Certains participants ayant pris la parole se sont plaints de la qualité de l’eau, des problèmes de continuité du service et même de la cherté des factures dans certaines localités.L’arrivée de la délégation de services publics de l’eau (Dsp)a suscité beaucoup d’interrogations au niveau des représentants locaux, lors de la réunion du projet SENSE. Les élus locaux présents notamment le maire de Ronkh et l’adjoint au maire de Ross-béthio ont mis l’accent sur l’état désuet des forages et la qualité du service d’eau dans leurs localités. Ils ont posé des questions sur l’opportunité de confier la gestion des forages à des privés.

Monde rural : L’OFOR expose les avantages de la gestion des forages par le privé

Selon le chef de la cellule de communication de l’OFOR, Pape Moustapha Guèye, aujourd’hui, leur établissement  tire un bilan positif de la Délégation de Service Public. Mieux, le contrôle de la qualité de l’eau est une exigence. « Le service de l’eau s’est nettement amélioré du point de vue de la qualité. Nous exigeons de ces fermiers des analyses bactériologiques chaque mois. En plus, nous avons engagé des services pour des contre analyses », a rassure-t-il. Contrairement aux ASUFOR, informe le chef de la cellule communication, le temps de pannes des forages est réduit, autrement dit, nous intervenons plus rapidement pour les dépannages. « Nous pensons qu’aujourd’hui, ça se passe bien même si nous pouvons avoir des difficultés par ci et par là. Il y aura toujours des réfractaires à la Réforme. Nous menons des missions régulières sur le terrain pour voir si le fermier respecte le cahier des charges », argue-t-il. Néanmoins, il invite la population à les saisir en cas  de non satisfaction.

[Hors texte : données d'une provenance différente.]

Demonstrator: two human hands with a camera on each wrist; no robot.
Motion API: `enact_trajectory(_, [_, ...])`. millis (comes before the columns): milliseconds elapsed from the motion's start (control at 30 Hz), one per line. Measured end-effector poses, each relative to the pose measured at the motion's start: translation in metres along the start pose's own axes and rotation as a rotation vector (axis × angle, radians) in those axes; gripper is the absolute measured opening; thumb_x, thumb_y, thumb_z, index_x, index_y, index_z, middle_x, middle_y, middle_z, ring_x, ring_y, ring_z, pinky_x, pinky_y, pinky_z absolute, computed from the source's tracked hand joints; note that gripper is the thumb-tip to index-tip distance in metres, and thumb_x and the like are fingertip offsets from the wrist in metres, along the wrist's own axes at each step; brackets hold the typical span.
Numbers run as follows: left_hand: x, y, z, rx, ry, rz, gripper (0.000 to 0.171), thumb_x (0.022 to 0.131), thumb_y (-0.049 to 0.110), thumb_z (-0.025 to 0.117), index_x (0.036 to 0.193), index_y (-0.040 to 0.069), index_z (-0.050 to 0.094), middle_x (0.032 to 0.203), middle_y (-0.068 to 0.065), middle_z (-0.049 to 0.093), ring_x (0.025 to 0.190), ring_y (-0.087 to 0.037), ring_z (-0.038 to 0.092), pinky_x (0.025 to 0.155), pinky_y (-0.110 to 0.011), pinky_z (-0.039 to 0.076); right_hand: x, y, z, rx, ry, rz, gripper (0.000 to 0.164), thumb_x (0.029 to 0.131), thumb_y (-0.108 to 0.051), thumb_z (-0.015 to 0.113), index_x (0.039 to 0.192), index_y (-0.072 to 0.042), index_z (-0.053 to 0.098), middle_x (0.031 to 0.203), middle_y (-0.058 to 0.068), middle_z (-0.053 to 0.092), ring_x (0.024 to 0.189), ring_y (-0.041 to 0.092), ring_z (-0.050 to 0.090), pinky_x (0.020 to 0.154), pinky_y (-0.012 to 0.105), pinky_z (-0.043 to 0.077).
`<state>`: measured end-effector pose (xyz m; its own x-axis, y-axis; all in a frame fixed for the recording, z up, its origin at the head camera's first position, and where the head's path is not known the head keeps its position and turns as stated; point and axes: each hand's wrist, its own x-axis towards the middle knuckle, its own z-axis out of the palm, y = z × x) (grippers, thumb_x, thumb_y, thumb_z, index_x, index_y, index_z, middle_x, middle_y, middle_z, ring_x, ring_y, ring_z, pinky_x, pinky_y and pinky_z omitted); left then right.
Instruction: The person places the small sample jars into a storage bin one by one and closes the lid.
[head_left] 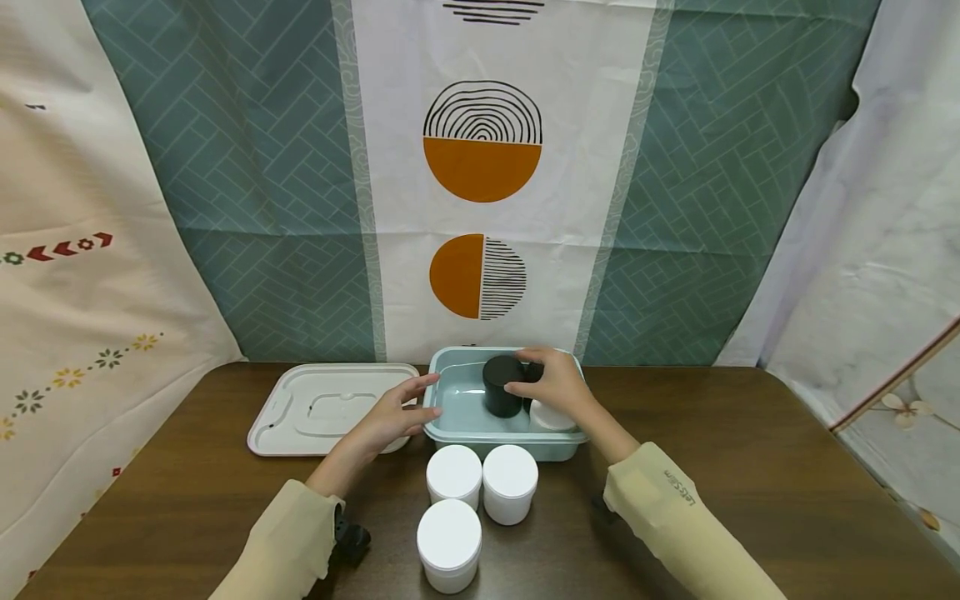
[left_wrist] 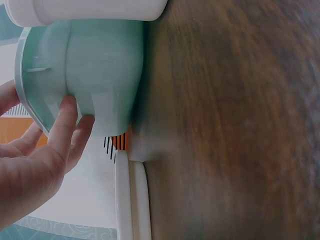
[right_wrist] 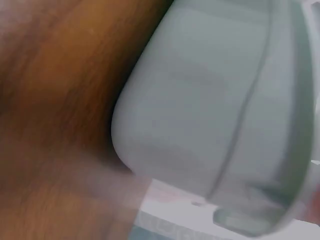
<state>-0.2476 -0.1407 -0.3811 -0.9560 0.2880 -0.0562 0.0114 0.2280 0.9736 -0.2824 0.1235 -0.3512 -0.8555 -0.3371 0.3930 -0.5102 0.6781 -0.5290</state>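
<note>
A pale blue-green plastic bin [head_left: 459,429] stands on the table. My left hand [head_left: 393,412] rests against its left end, fingers fairly straight; in the left wrist view, fingertips press the bin's outer wall [left_wrist: 102,65] below the rim. Reaching over the right rim, my right hand [head_left: 558,383] holds an upright black jar [head_left: 502,385] inside the bin, thumb and fingers at its top right side. Under that hand are a second, partly hidden black jar [head_left: 534,372] and a white-lidded jar [head_left: 551,417]. The right wrist view shows mainly the bin's outer wall [right_wrist: 185,100], and the grip is hidden there.
Three white lidded jars [head_left: 448,533] stand close in front of the bin, between the forearms. A white tray-like lid [head_left: 288,412] lies left of the bin, partly under the left hand. Patterned curtains [head_left: 285,208] hang behind the wooden table [head_left: 697,417].
</note>
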Motion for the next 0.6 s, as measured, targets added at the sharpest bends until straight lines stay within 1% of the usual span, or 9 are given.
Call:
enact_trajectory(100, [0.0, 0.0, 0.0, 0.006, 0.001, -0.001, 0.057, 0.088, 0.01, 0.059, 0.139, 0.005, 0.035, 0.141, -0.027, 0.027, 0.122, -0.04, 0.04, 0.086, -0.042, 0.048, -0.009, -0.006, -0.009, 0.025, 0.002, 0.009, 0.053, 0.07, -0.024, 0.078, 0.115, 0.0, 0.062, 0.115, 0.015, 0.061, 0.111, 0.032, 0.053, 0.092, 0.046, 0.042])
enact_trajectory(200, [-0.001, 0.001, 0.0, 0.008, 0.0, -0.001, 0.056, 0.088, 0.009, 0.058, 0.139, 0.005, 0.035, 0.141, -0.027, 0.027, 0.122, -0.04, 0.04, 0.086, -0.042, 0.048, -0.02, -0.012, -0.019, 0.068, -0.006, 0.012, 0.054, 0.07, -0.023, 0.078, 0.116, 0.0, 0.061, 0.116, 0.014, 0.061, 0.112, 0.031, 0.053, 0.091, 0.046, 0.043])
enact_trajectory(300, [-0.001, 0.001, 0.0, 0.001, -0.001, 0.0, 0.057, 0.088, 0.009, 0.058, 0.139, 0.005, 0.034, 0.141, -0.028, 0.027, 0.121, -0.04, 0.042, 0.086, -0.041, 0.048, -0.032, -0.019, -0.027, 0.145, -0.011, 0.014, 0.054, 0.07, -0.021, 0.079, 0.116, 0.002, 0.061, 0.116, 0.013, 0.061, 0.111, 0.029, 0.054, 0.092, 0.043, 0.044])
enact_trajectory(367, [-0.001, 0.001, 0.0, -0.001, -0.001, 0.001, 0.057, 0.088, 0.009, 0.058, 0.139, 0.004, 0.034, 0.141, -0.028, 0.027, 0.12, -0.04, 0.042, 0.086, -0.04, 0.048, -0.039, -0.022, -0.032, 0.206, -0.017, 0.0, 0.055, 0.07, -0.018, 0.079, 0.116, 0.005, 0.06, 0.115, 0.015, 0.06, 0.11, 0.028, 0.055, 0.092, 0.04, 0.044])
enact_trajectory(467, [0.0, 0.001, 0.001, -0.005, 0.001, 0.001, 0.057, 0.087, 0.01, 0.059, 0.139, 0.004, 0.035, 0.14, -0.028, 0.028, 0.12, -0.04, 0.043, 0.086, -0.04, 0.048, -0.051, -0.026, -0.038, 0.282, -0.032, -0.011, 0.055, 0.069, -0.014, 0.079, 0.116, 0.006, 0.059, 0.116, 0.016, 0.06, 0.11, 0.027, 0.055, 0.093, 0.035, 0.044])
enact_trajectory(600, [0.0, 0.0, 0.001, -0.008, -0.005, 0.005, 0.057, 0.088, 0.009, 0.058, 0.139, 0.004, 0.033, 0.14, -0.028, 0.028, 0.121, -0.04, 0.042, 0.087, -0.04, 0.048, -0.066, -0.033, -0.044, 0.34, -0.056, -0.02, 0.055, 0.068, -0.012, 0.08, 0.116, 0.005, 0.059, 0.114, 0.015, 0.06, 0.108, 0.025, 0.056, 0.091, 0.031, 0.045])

SENSE : Le tampon  entre les usagers et les services publics

Selon le Coordonnateur du SENSE, Djiby Sarr, C’est dans le cadre d’améliorer de manière systémique de la qualité des services publics d’eau potable en milieu rural  que le Sénégal a opté pour la gestion professionnelle à travers la Délégation de Services Publics de l’eau (DSP). De ce fait, de nouveaux acteurs se mettent progressivement en place, faisant ainsi évoluer les rôles des différentes parties prenantes.

Le  nouveau cadre institutionnel appelle à interroger en particulier la place des usagers dans la gestion de l’eau. Et le projet SENSE indique  son coordonnateur s’inscrit dans la dynamique de contribuer à l’élaboration, à la mise en œuvre et au suivi de politiques inclusives dans le domaine de l’hydraulique rurale par la co-construction d’espaces de concertation dans l’optique de promouvoir de nouvelles formes de régulation entre l’Etat, la société civile, les collectivités locales et le secteur privé. Cette recherche action a pour but d’interroger les représentations et perceptions des acteurs, des besoins d’organisations  de la société civile, la réponse à la problématique liée à la participation et à la concertation entre les parties prenantes en vue de l’amélioration de la qualité du service d’eau potable dans des zones ciblées.